J.P.モーガンプライベートバンクのグローバルマクロ戦略・固定収入担当ディレクターであるアレックス・ウルフ氏は、かつて金に圧力をかけた多くの不利な要因が徐々に弱まっていると述べています。
「最近の動向は、過去に現れた多くの不利な要因が影響を軽減し始めているため、金にとってプラスの触媒であると思います」と彼は述べました。
ウルフ氏によると、最近の金への圧力要因には、エネルギー価格の高騰、債券利回りの上昇、米ドル高、一部の投資家グループからの金購入需要の減少などがあります。
これらの圧力が軽減されると、中央銀行からの買い活動、準備の多様化の傾向、アジアからの安定した需要など、金の長期的な推進力が市場を引き続きサポートすると予想されます。
この見解は、バークレイズの最新レポートとも一致しています。同銀行は、ここ数ヶ月の金価格の急落は、主に米ドルの上昇、債券利回りの上昇、株式市場への資金流入が原因であると考えています。

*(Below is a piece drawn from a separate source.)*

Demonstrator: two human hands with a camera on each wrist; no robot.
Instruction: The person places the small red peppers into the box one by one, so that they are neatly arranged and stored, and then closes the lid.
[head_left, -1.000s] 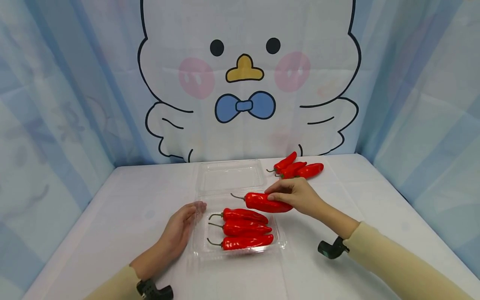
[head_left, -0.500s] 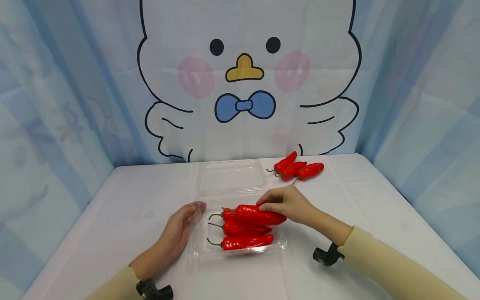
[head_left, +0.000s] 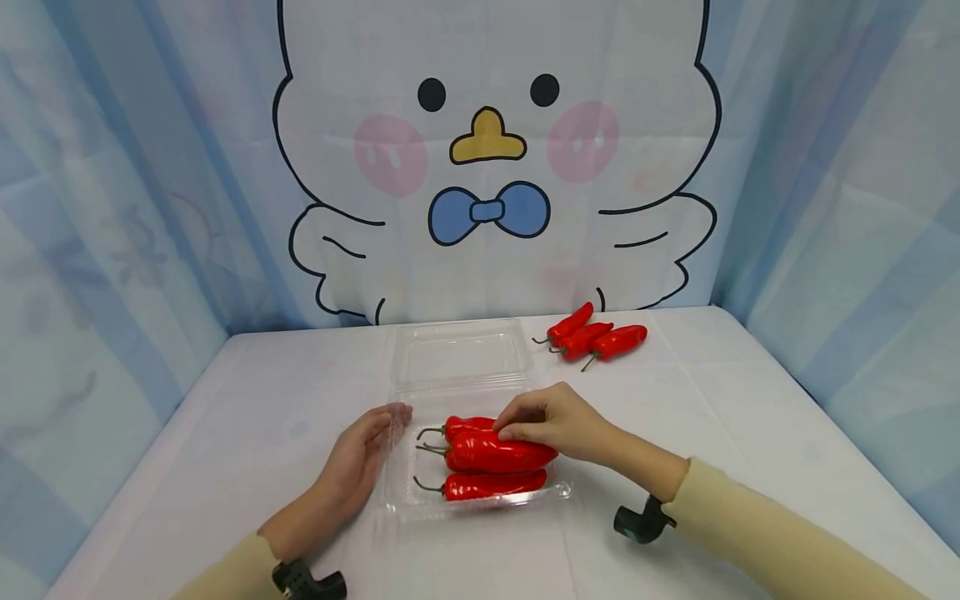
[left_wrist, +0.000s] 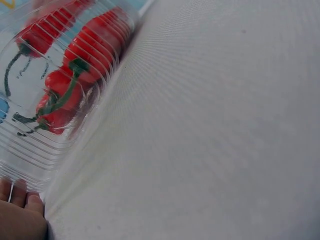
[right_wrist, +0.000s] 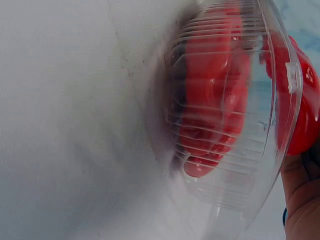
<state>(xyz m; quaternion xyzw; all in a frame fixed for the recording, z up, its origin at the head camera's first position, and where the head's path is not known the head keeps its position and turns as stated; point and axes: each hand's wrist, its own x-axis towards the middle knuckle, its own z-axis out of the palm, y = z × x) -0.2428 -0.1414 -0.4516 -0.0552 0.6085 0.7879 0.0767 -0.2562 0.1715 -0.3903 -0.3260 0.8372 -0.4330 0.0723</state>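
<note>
My right hand (head_left: 558,421) pinches a red chili pepper (head_left: 491,452) by its right end, over a clear plastic clamshell box (head_left: 401,500). The held pepper overlaps the middle one of the peppers below. A pepper (head_left: 495,483) lies at the box's front, and another (head_left: 457,427) shows behind the held one. At the box's left wall my left hand (head_left: 363,454) rests with its fingers straight against the plastic. The left wrist view shows the green stem (left_wrist: 65,95) of a pepper through the ribbed wall. In the right wrist view the held pepper (right_wrist: 305,100) is above the rim.
The box's lid (head_left: 461,354) lies folded back behind it, open. Three more red peppers (head_left: 588,333) lie at the back right of the white table (head_left: 675,400). A blue curtain with a cartoon bird (head_left: 487,150) hangs behind the table.
My right hand has brought the held pepper forward, down and slightly left, from above the box's back part to over the middle pepper. The left hand has stayed at the box wall.
</note>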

レフテリス・ファーマキス氏とテミストクリス・フィオタキス氏が率いる英国の多国籍投資・金融サービス銀行であるバークレイズの調査グループによると、金価格の大幅な下落は、長期的なファンダメンタルズ要因の弱体化によるものではなく、主に金利期待の変化と投資家の利益確定活動によるものです。
バークレイズは、米ドルの上昇とS&P 500指数の約10%の上昇だけで、過去に金価格が大幅に下落した要因であると推定しています。残りは、レバレッジの削減と貴金属市場での投資ポートフォリオの再構築によるものです。
しかし、同銀行は、インフレ率の高水準の維持、中央銀行からの金購入需要、準備資産の多様化の傾向など、金に対する長期的な支援要因は依然として損なわれていないと考えています。
バークレイズの専門家は、これらは時間の経過とともに蓄積的な影響を与える要因であり、市場の短期的な圧力が徐々に低下するにつれて、引き続き影響を与えると評価しています。
特に、バークレイズは、インフレ率がポイントごとに上昇するごとに、金価格が約5%上昇する可能性があると述べています。同銀行は現在、金の妥当な価値を1オンスあたり約4,150米ドルと推定しており、価格は今後も回復し続けると予想しています。
バークレイズは、2026年の平均金価格予測を1オンスあたり4,791米ドル、2027年を1オンスあたり4,900米ドルで据え置きました。
それにもかかわらず、同機関は、投資家が米連邦準備制度理事会(FRB)の金融政策を注視し続けるため、金価格は短期的に調整局面を迎える可能性があるとも指摘しています。
ベトナム時間午前10時15分の取引セッションでは、スポット金価格は0.02%上昇して1オンスあたり4,330.82米ドルになりました。銀価格は0.4%上昇して1オンスあたり70.30米ドルになりました。一方、プラチナとパラジウムも価格上昇を記録し、米ドル指数は0.1%下落しました。